C'est peut-être un courant d'air... ?

Elle doit en avoir le cœur net.

Une Poké Ball dans la main gauche et une malheureuse paire de ciseaux dans l'autre, Bianca retourne discrètement sur ses pas pour rejoindre l'étroit escalier en bois menant à l'étage inférieur. Tout en prenant garde au grincement des marches, la jeune fille avance dans la pénombre, à la faible lueur de son Vokit. Elle en est certaine maintenant ! des éclats de voix résonnent distinctement au bout du couloir. Dans la tête de Bianca, les scénarios fusent de toutes parts. Elle devrait s'arrêter là ! et appeler de l'aide tant qu'elle le peut encore ! Ou alors non ! D'abord, elle demandera à Mushana d'endormir les criminels, puis, elle les ligotera avec... avec quoi ?! Avec la corde dans l'armoire, voilà !

Le cœur battant à tout rompre, Bianca retient son souffle et risque un œil dans l'encadrement de porte de la buanderie.

- Non ! Tu ne peux pas avoir ça !

Un homme. L'individu se trouve presque entièrement masqué par les blouses blanches pendant du séchoir de plafond et Bianca est bien incapable de le reconnaître ou de repérer d'éventuels complices. Prudemment, elle s'écarte de la paroi et...

Leurs regards se croisent.

- Aaah !

- Hiiii !

- Groaar !

Sans réfléchir, Bianca bondit et brandit la seule arme à sa disposition. Après tout, quoi de mieux qu'une paire de ciseau à bouts ronds pour affronter un sexagénaire et un dragon bleu roi perché sur une rangée de lave-linges ?

Tout en s'efforçant de calmer les battements de son cœur Bianca abaisse son bras.
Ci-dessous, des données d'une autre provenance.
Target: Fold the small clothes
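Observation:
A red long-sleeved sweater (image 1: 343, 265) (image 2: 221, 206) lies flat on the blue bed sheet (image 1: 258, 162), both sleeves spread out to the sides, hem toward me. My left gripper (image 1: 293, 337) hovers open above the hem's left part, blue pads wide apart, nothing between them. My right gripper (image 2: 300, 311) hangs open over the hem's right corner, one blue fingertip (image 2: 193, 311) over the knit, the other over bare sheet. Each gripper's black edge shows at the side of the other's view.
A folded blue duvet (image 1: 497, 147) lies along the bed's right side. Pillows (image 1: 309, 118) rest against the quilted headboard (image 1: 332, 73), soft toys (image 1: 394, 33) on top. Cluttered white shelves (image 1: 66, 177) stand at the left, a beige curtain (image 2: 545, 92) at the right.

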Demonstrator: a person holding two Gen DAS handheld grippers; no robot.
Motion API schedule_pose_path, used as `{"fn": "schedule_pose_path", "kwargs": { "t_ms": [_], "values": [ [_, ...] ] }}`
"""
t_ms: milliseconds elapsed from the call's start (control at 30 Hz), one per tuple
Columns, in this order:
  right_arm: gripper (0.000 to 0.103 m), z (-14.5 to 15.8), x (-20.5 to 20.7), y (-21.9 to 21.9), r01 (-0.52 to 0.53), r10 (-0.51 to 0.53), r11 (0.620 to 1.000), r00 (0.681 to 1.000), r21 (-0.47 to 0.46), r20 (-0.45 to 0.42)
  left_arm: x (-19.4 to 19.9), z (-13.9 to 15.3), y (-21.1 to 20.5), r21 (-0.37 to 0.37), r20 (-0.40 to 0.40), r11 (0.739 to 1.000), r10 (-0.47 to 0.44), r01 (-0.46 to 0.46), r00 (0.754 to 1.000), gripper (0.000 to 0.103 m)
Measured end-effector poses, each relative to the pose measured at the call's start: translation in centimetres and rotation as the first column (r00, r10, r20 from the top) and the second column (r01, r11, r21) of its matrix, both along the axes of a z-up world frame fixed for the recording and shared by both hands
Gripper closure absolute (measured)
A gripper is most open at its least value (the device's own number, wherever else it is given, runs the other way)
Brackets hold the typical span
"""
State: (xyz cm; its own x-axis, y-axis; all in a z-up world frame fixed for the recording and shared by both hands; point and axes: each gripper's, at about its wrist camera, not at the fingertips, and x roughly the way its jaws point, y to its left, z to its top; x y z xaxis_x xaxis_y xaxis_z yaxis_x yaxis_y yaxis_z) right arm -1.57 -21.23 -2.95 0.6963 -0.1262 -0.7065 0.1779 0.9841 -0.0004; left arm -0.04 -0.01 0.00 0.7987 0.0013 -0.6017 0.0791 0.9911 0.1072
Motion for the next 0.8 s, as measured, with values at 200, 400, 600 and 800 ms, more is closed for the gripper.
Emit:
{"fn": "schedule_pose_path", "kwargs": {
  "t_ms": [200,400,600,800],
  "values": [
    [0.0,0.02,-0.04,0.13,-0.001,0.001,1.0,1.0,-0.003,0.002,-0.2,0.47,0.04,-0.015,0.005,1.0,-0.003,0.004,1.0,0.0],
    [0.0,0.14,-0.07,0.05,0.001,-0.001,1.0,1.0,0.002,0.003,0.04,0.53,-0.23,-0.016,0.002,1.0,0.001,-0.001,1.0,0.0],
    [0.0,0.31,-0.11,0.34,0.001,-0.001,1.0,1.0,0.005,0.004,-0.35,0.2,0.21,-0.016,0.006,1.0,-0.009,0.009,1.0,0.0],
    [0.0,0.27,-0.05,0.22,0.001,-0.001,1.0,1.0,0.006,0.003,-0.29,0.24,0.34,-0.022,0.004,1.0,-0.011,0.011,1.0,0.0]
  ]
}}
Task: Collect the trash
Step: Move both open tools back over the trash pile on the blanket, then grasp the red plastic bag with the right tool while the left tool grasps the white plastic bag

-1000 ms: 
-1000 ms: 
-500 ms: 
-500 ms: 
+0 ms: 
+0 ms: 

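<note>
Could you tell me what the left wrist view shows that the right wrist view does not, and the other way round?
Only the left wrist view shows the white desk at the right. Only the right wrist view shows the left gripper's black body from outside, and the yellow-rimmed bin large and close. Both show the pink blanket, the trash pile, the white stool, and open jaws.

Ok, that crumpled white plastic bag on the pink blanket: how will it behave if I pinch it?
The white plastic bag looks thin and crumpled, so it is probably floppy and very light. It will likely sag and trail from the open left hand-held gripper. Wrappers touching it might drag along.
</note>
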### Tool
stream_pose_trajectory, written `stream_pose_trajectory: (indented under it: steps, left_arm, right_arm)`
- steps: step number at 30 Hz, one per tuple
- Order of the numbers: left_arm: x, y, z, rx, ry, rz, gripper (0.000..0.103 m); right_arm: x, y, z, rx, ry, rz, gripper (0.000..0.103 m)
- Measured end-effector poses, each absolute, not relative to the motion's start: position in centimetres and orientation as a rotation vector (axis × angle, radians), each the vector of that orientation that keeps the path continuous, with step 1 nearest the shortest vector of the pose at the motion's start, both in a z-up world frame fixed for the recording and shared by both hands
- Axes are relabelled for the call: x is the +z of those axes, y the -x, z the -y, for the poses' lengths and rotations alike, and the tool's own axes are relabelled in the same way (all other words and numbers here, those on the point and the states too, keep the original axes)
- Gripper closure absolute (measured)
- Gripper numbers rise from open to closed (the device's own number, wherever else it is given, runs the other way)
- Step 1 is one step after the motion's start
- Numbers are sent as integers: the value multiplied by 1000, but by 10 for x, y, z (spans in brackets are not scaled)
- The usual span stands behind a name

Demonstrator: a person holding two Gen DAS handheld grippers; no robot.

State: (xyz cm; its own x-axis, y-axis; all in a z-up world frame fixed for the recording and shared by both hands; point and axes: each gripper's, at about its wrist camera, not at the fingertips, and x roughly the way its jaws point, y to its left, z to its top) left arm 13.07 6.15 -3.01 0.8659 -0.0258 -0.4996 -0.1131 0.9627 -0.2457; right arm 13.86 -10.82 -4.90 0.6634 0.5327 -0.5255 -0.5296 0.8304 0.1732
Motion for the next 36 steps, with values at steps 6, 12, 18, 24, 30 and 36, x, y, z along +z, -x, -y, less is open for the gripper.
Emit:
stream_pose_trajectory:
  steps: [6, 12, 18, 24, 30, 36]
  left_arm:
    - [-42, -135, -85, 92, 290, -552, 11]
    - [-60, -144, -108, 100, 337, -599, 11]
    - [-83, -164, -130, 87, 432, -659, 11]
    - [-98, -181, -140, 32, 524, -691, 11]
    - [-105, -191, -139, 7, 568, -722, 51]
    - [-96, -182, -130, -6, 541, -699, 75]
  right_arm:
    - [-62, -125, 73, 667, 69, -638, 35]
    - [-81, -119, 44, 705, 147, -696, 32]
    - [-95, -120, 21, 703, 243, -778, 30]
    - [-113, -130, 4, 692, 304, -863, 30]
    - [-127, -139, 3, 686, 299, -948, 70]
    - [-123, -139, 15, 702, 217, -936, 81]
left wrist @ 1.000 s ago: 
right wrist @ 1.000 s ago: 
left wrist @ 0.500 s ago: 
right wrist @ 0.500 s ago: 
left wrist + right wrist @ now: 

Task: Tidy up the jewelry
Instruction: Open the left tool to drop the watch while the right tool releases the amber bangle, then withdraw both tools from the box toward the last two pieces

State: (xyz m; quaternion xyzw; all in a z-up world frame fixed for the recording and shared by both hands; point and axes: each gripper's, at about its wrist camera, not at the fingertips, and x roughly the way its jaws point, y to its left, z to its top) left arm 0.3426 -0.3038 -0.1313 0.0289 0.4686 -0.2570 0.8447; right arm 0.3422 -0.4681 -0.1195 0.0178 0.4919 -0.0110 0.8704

- Hein !? P-professeur...?

- Par Arceus ! Bianca ?!

De tous les cas de figure envisageables, Bianca n'avait étrangement pas considéré l'éventualité d'une rencontre nocturne avec Professeur Keteleeria père, au milieu des machines à laver. D'autant plus que quiconque rencontrait Spruce Keteleeria pour la première fois le plaçait aussitôt aux antipodes de la menace : plutôt malingre, le professeur arborait au niveau du menton une barbe taillée à l'ancienne, d'une nuance châtain pareille à celle de ses cheveux, éclaircis par le temps. Toujours d'humeur joviale, le sourire de Spruce gagnait ses pommettes hautes et ses yeux – autant écarquillés qu'ils soient à cet instant précis- possédaient d'ordinaire un éclat serein et bienveillant qui lui valait la sympathie de tous, humains comme Pokémon. Toutefois, ce dernier point ne servait qu'à rendre la situation actuelle d'autant plus confuse.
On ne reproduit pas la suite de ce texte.